▶ Problem requirements:
Your reply should reproduce each line below exactly and carry none of the pictures.
Start of Block
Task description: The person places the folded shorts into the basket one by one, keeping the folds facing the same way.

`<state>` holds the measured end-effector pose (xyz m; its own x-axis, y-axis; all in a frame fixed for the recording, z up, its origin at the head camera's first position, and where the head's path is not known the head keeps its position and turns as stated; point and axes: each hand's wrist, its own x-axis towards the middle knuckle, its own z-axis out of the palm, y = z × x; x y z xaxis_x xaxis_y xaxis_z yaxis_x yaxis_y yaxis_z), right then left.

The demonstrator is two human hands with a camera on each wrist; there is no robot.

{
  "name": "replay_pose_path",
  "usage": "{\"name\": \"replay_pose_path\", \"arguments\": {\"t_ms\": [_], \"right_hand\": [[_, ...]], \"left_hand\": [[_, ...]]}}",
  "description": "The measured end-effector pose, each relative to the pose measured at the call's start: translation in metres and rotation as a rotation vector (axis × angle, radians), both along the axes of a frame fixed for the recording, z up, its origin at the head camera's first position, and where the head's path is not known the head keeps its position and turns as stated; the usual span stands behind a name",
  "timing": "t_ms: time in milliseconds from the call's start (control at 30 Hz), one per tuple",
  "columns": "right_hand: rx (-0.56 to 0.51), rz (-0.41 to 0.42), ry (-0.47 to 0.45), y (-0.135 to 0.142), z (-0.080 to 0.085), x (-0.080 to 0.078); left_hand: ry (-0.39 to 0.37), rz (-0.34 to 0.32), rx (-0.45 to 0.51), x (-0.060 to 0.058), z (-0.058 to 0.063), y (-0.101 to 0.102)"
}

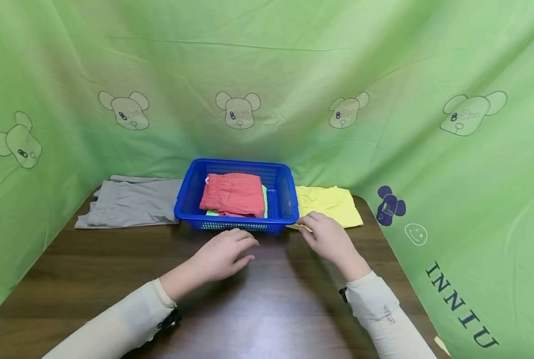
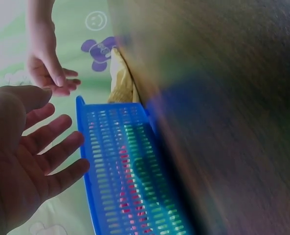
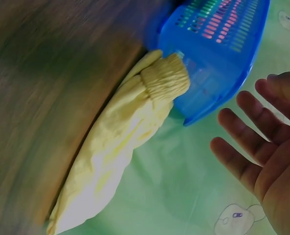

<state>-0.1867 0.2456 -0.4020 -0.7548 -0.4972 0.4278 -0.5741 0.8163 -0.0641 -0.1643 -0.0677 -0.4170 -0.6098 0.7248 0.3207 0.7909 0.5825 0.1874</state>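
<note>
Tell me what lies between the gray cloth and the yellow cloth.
The blue basket, with folded red cloth inside, stands between the gray cloth and the yellow cloth; the head view shows this.

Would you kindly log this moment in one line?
left hand, right hand: empty, near blue basket | inside: folded red elastic-waist garment over green cloth | basket's left: gray garment | basket's right: yellow garment

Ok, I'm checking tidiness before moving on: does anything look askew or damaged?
Nothing damaged or spilled stands out; only the gray garment, left of the blue basket, looks slightly untidy, its folded edges uneven.
</note>
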Motion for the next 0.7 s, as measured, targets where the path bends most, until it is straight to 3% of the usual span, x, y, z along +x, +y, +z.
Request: {"name": "replay_pose_path", "arguments": {"t_ms": [400,700], "right_hand": [[-0.018,-0.050,-0.021,0.022,-0.009,-0.010],[-0.028,-0.124,-0.099,0.036,-0.013,-0.017]], "left_hand": [[0.104,-0.059,-0.055,0.003,-0.001,0.029],[0.091,-0.057,-0.069,0.003,-0.002,0.051]]}}
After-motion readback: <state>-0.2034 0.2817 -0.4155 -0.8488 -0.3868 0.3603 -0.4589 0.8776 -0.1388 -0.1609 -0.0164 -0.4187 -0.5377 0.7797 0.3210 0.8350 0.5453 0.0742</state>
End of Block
▶ Answer for the task:
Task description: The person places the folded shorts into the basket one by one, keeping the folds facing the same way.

`<state>` holds the measured end-effector pose (xyz m; its own x-axis, y-axis; all in a frame fixed for the recording, z up, its origin at the head camera's first position, and where the head's path is not known the head keeps its position and turns as stated; point and axes: each hand's wrist, its own x-axis towards the middle knuckle, its own z-axis out of the palm, y = z × x; x y z xaxis_x xaxis_y xaxis_z yaxis_x yaxis_y yaxis_z), right then left.

The demonstrator is two human hands with a camera on each wrist; there is no robot.

{
  "name": "replay_pose_path",
  "usage": "{\"name\": \"replay_pose_path\", \"arguments\": {\"t_ms\": [_], \"right_hand\": [[_, ...]], \"left_hand\": [[_, ...]]}}",
  "description": "The measured end-effector pose, each relative to the pose measured at the call's start: translation in metres and rotation as a rotation vector (axis × angle, radians), both along the axes of a frame fixed for the recording, z up, its origin at the head camera's first position, and where the head's path is not known the head keeps its position and turns as stated; the usual span stands behind a name",
  "timing": "t_ms: time in milliseconds from the call's start (control at 30 Hz), one per tuple",
  "columns": "right_hand: rx (-0.56 to 0.51), rz (-0.41 to 0.42), ry (-0.47 to 0.45), y (-0.135 to 0.142), z (-0.080 to 0.085), x (-0.080 to 0.078); left_hand: ry (-0.39 to 0.37), rz (-0.34 to 0.32), rx (-0.45 to 0.51), x (-0.060 to 0.058), z (-0.058 to 0.063), y (-0.101 to 0.102)"
}


<state>-0.1867 0.2456 -0.4020 -0.7548 -0.4972 0.4278 -0.5741 0.8163 -0.0641 -0.1643 -0.0677 -0.4170 -0.6098 0.7248 0.3207 0.7909 0.5825 0.1874</state>
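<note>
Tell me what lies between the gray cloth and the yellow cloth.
The blue basket, with folded red cloth inside, stands between the gray cloth and the yellow cloth; the head view shows this.

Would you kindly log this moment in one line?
left hand, right hand: empty, near blue basket | inside: folded red elastic-waist garment over green cloth | basket's left: gray garment | basket's right: yellow garment

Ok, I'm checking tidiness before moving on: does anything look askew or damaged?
Nothing damaged or spilled stands out; only the gray garment, left of the blue basket, looks slightly untidy, its folded edges uneven.
</note>
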Motion for the next 0.7 s, as measured, targets where the path bends most, until it is straight to 3% of the usual span, x, y, z along +x, +y, +z.
Request: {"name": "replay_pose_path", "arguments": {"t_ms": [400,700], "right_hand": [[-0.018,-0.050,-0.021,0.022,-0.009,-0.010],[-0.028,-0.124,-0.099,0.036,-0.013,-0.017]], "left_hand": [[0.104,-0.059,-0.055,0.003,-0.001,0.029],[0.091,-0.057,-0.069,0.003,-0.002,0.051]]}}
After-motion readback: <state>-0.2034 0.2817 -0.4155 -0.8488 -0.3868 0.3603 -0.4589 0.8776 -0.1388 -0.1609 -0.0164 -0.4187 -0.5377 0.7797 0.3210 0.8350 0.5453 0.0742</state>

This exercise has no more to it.